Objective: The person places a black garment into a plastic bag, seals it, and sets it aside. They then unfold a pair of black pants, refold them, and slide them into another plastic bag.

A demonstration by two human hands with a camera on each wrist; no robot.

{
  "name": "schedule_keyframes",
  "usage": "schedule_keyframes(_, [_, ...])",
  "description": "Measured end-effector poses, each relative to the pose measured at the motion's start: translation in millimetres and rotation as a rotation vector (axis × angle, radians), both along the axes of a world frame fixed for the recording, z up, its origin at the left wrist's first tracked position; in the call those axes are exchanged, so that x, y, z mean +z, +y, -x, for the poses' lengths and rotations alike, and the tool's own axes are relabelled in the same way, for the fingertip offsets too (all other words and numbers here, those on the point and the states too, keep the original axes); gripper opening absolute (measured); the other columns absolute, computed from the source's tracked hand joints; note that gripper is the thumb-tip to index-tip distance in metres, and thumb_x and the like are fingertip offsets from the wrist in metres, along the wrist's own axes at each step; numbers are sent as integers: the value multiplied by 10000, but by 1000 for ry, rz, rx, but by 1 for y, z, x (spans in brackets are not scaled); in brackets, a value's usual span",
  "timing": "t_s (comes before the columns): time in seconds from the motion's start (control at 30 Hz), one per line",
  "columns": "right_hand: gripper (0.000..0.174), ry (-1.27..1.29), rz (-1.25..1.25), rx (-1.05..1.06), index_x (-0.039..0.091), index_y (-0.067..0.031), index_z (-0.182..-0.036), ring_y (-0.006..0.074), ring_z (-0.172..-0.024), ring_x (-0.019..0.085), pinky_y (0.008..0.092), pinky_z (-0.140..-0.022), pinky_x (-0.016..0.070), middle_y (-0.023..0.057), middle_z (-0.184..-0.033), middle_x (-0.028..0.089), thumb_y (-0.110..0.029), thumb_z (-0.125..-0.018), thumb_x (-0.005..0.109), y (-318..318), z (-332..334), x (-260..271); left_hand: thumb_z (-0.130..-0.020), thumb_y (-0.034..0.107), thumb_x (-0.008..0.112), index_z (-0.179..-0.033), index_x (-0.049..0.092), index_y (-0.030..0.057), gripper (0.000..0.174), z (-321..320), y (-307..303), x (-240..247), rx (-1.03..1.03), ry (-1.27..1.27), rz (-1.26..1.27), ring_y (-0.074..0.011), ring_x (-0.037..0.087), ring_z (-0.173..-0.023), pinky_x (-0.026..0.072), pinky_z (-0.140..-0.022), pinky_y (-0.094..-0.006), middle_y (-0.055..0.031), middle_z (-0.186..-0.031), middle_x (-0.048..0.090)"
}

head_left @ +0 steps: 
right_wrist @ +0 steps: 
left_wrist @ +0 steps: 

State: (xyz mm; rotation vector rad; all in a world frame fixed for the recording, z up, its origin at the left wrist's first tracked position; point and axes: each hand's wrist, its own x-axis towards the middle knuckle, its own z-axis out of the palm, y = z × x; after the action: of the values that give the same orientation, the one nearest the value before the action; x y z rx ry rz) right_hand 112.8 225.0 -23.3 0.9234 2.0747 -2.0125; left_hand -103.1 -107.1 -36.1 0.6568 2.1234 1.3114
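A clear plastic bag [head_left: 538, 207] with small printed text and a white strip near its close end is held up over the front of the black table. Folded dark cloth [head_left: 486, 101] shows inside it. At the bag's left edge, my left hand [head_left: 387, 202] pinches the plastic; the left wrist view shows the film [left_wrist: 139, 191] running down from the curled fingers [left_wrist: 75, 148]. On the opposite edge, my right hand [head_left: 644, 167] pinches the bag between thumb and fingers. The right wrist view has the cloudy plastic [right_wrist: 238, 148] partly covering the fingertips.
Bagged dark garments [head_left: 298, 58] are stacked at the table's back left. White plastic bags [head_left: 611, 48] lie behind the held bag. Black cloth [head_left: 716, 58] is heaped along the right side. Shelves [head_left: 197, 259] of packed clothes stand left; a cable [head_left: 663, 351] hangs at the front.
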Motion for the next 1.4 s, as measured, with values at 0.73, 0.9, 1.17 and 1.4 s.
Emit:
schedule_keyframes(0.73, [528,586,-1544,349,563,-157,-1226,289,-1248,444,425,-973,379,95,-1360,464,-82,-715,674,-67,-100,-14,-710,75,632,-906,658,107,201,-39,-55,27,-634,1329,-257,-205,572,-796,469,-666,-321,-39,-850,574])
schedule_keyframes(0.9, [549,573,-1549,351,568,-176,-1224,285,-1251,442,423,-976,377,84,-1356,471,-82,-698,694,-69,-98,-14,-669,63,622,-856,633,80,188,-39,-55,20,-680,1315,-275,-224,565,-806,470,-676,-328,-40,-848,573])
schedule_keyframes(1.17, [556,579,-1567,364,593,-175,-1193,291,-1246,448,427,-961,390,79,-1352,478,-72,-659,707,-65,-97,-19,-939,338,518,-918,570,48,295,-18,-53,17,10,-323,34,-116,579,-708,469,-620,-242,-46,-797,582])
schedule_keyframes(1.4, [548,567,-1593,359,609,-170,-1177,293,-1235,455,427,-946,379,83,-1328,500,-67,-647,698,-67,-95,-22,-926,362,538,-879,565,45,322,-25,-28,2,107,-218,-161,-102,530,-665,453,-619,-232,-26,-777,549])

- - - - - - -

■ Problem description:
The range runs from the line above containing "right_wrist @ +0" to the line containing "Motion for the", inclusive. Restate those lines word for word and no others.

■ Completed exercise:
right_wrist @ +0 steps: 
left_wrist @ +0 steps: 

State: (xyz mm; rotation vector rad; all in a world frame fixed for the recording, z up, its origin at the left wrist's first tracked position; point and axes: each hand's wrist, its own x-axis towards the middle knuckle, its own z-axis out of the palm, y = z × x; after the action: of the values that give the same orientation, the one nearest the value before the action; x y z rx ry rz) right_hand 112.8 225.0 -23.3 0.9234 2.0747 -2.0125; left_hand -103.1 -107.1 -36.1 0.6568 2.1234 1.3114
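A clear plastic bag [head_left: 538, 207] with small printed text and a white strip near its close end is held up over the front of the black table. Folded dark cloth [head_left: 486, 101] shows inside it. At the bag's left edge, my left hand [head_left: 387, 202] pinches the plastic; the left wrist view shows the film [left_wrist: 139, 191] running down from the curled fingers [left_wrist: 75, 148]. On the opposite edge, my right hand [head_left: 644, 167] pinches the bag between thumb and fingers. The right wrist view has the cloudy plastic [right_wrist: 238, 148] partly covering the fingertips.
Bagged dark garments [head_left: 298, 58] are stacked at the table's back left. White plastic bags [head_left: 611, 48] lie behind the held bag. Black cloth [head_left: 716, 58] is heaped along the right side. Shelves [head_left: 197, 259] of packed clothes stand left; a cable [head_left: 663, 351] hangs at the front.
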Motion for the next 1.4 s, as measured, with values at 0.73, 0.9, 1.17 and 1.4 s.

Nothing further is required for this exercise.